Mais ce n’est pas tout, loin de là. La décapitation de Samuel Paty, et la découverte de l’enchaînement qui l’a précédée, a confirmé que le sujet de l’islamisme est profond, durable et déstabilisateur. Sans compter que la position de la France sur la liberté d’expression est assez isolée, entre les appels au boycott émis dans plusieurs pays musulmans et l’activisme d’Erdogan, qui s’est précipité sur cette occasion de rallier les islamistes de tous pays. Les Européens soutiennent la France, certes, mais ce n’est pas spectaculaire. Quant aux États-Unis, leur rapport à la religion, et leur histoire particulière avec l’esclavage, les rend souvent imperméables à la vision française de la laïcité. En témoignent les articles consternants du New York Times et du Washington Post après l’assassinat de Samuel Paty. Le « Wapo », notamment, qui, confondant au passage islamistes et musulmans, assure que, « au lieu de s’attaquer au racisme systémique, la France veut “réformer” l’islam »…

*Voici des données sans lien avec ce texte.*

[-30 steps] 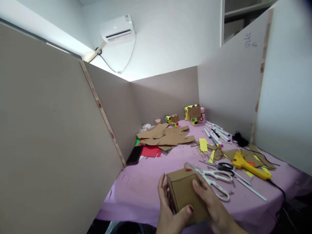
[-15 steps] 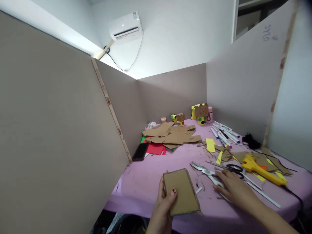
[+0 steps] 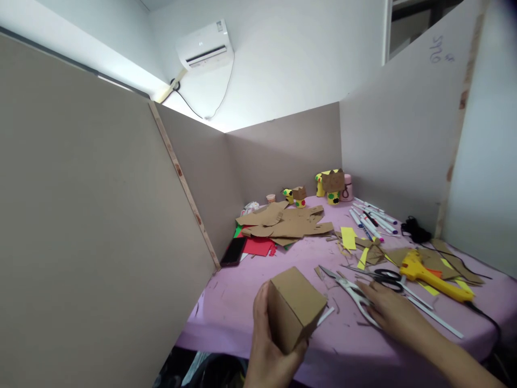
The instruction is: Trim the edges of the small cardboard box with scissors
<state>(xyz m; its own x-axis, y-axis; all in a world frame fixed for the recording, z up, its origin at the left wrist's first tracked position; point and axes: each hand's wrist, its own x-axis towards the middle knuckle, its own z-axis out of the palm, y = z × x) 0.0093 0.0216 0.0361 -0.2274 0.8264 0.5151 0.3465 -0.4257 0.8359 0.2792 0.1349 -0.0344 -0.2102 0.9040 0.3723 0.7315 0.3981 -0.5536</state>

L’économie en dépression, la liberté en tenaille : comment s’en sort-on ? « Nous sommes tous des farceurs, nous survivons à nos problèmes », écrivait Cioran, pourtant docteur en pessimisme. D’abord, ne désespérer de rien, donc. Ensuite, souhaiter un gouvernement qui ne tremble pas. Le manuel de survie se trouve – comme souvent – chez Georges Clemenceau, notamment ce discours du 8 mars 1918, cinq jours après le traité de Brest-Litovsk, qui allait permettre à l’Allemagne de retourner des troupes contre la France : « Celui qui peut moralement tenir le plus longtemps est le vainqueur. Et le grand peuple d’Orient qui a subi historiquement, pendant des siècles, l’épreuve de la guerre, a formulé cette pensée en un mot : “Le vainqueur, c’est celui qui peut, un quart d’heure de plus que l’adversaire, croire qu’il n’est pas vaincu.” Voilà ma maxime de gouvernement. Je n’en ai pas d’autre. » À Macron de démontrer que, pour les hommes d’État, ce n’était pas mieux avant Étienne Gernelle
■ 1. Le Pommier, 2017. 2. L’Observatoire, 2018. 3. Odile Jacob, 2020.